Além disso, ela também pontua que a melhor forma de pagamento é o cartão de crédito, já que isso facilita o estorno, se necessário. "Quando você deposita um dinheiro em conta, é mais difícil de reaver", diz, acrescentando que é interessante desconfiar de lojas online que não aceitam pagamento por cartão, apenas por depósito em conta.
Compras no exterior
O hábito de fazer compras pela internet faz parte da vida da microempresária Nyara Cavalcante há muitos anos. Durante o período de isolamento social, porém, ela acabou intensificando a prática.
"Compramos uma caixa de ferramentas, um filtro para o nosso purificador e roupas. Os produtos chegaram tranquilamente e eu até teria comprado mais se não fosse o frete tão alto", diz Nyara. O único problema nas aquisições online durante a quarentena, de acordo com ela, foi com algumas compras efetuadas em sites de ofertas de fora do Brasil. "Nós compramos alguns utensílios de cozinha em um site chinês há cerca de dois meses. Já deviam ter chegado, mas até agora 'nem sinal", lamenta a microempresária.
Apesar de ainda estar aguardando os produtos que não chegaram, ela pretende continuar fazendo compras online. "Eu já tenho esse hábito. Não sei se vou comprar mais do que eu já comprava, mas tem algumas coisas que eu considero que vale muito a pena continuar comprando online e a pandemia reforçou que existem vantagens de comprar e receber em casa", avalia.
A diretora do Procon Fortaleza explica que, no caso de compras realizadas fora do Brasil, o consumidor deve observar que normalmente há uma empresa brasileira fazendo a intermediação.
"Nesse caso, a intermediadora brasileira entra como responsável solidária. Se o próprio vendedor não resolver, a empresa que está intermediando a compra deve ser a responsável solidária pelo problema, porque ela também lucra com aquela relação de consumo", explica ela.

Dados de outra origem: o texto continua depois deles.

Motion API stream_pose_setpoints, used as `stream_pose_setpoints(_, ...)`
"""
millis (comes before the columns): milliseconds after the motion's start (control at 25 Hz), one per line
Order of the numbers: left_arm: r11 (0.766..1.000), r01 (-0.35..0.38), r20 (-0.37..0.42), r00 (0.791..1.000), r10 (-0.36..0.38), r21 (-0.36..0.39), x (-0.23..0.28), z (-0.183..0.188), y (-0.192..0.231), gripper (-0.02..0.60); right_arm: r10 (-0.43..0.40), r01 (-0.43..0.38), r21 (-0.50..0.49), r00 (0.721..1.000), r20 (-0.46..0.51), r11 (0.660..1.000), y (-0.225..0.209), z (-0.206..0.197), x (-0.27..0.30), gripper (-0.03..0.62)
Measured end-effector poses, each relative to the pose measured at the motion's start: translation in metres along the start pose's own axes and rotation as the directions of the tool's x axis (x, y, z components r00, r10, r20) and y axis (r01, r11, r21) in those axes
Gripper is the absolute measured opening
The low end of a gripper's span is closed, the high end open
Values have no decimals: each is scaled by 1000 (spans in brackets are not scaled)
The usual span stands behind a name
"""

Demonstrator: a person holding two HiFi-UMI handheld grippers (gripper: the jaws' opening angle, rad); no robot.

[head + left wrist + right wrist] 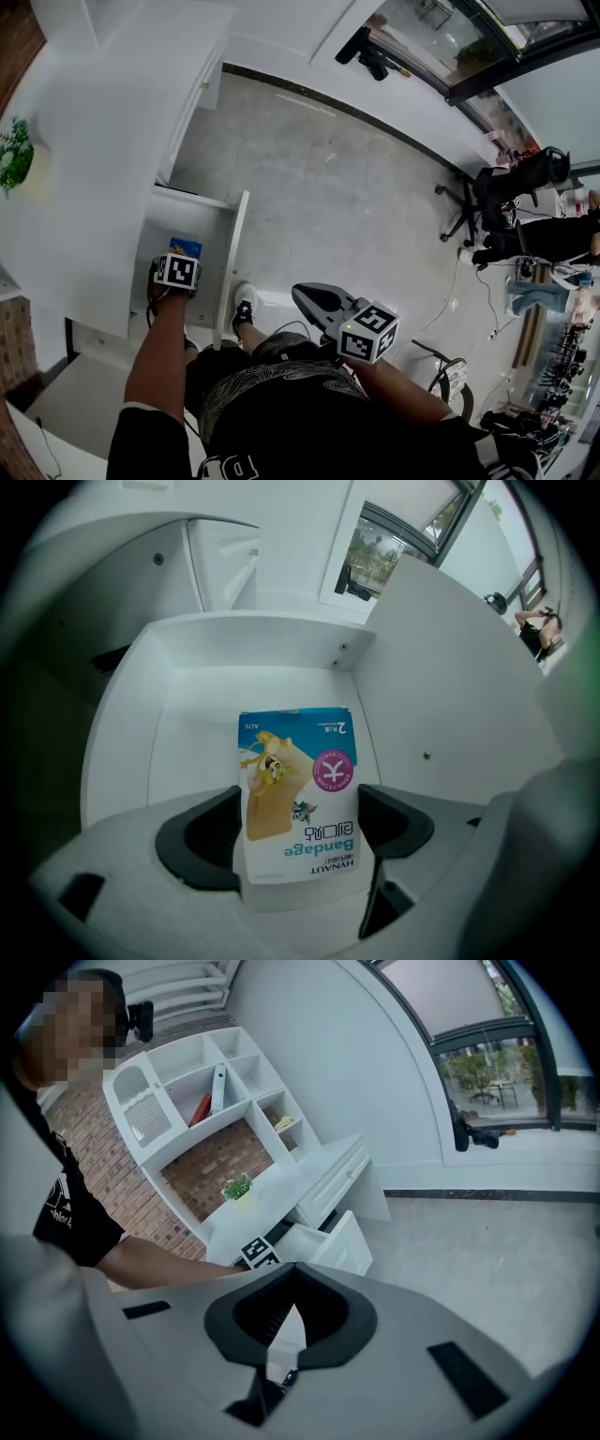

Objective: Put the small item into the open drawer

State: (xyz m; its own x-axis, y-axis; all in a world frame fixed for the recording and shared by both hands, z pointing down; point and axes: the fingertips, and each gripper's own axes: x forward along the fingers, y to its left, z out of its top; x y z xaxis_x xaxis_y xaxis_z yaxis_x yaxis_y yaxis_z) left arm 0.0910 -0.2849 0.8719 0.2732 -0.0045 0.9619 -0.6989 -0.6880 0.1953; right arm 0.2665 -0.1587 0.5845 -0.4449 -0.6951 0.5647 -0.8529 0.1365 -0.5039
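jaws of the left gripper pinch the small blue-and-white cardboard bandage box just above the open white drawer, apparently poised to release it inside, while the right gripper, pressed together and empty, hangs aside.

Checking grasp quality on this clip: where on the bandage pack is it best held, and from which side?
By its long side edges near one end, coming from above, as the left hand-held gripper holds the bandage pack now. It is narrow enough to fit between the jaws, and its free end points into the drawer.
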Motion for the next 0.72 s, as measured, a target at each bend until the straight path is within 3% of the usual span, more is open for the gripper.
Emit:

O Programa Estadual de Defesa do Consumidor do Ministério Público do Ceará (Decon) orienta aos consumidores optarem por sites brasileiros na hora de fazer compras online. "Além do prazo de entrega mais curto, os e-commerces brasileiros são regidos por leis nacionais criadas para amparar o consumidor no momento da compra", informa.

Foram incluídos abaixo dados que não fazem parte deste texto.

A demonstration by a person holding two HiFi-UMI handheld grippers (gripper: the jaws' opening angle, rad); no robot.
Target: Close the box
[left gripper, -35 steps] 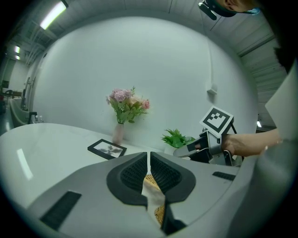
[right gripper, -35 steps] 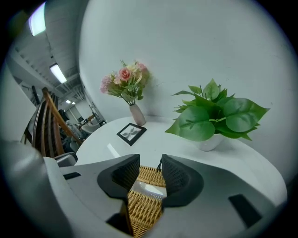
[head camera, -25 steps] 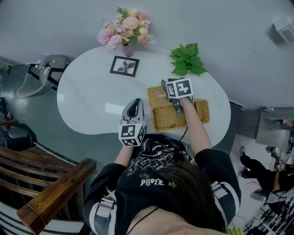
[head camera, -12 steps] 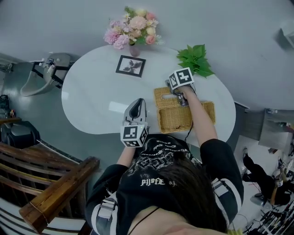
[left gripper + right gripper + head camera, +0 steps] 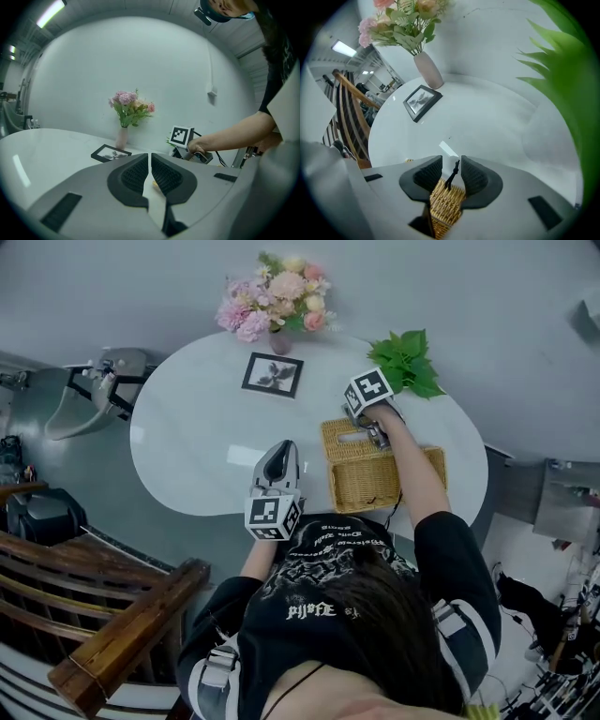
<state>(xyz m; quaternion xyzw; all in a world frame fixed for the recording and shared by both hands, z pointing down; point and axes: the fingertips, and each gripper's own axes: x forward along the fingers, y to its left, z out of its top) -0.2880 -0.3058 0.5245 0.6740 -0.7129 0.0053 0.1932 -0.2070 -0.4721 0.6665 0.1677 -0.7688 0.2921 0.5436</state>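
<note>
Wicker box (image 5: 370, 486) sits at five o'clock on the white table (image 5: 187, 442). The right gripper (image 5: 451, 168) has reached the open lid (image 5: 446, 201) and its jaws are closing around the rim, ready to swing it shut. The left gripper (image 5: 150, 164) idles with its jaws together.

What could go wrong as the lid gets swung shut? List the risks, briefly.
1. The right tongs are closing on only the edge of the lid, so it may slip out and drop.
2. The left tongs are shut and away from the box. Nothing steadies it, so it could slide on the glossy table.
</note>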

O Decon também reforça que o consumidor deve evitar fazer depósitos bancários em nome de pessoas físicas. "Isso pode ser um indício de que a empresa não trabalha corretamente", acrescenta.
Reclamações
O Procon Fortaleza fez 49 atendimentos relacionados a compras pela internet entre 1º de março e 30 de junho, 30% a menos que em igual período do ano passado, quando foram registradas 70 reclamações e o órgão podia contar com o atendimento para registro presencial.
No Decon - que também reforçou o atendimento virtual na pandemia -, entre o dia em que foi decretado pelo Governo do Estado o isolamento social, 20 de março, até ontem, foram registrados 373 atendimentos relacionados a compras de produtos, 44% a menos que em igual período de 2019, quando foram registradas 668 reclamações.
No País, o crescimento do e-commerce na pandemia se traduziu em avanço das reclamações de atraso na entrega dos produtos. Levantamento do site Reclame Aqui mostra que, entre março e abril deste ano, foram feitas na página mais de 192 mil queixas sobre atraso, sendo 118,4 mil só em abril, crescimento de 61% ante março (73,5 mil reclamações).
Empresas preparadas
Para o assessor jurídico do Decon, Ismael Braz, embora haja uma tendência de aumento das reclamações, as empresas têm se mostrado mais preparadas e sensíveis aos problemas dos consumidores.
"As empresas tiveram que se reinventar para oferecer seus produtos e serviços online. Para que ocorra essa venda, a empresa também precisa estar bem preparada para solucionar os problemas que podem acontecer", frisa.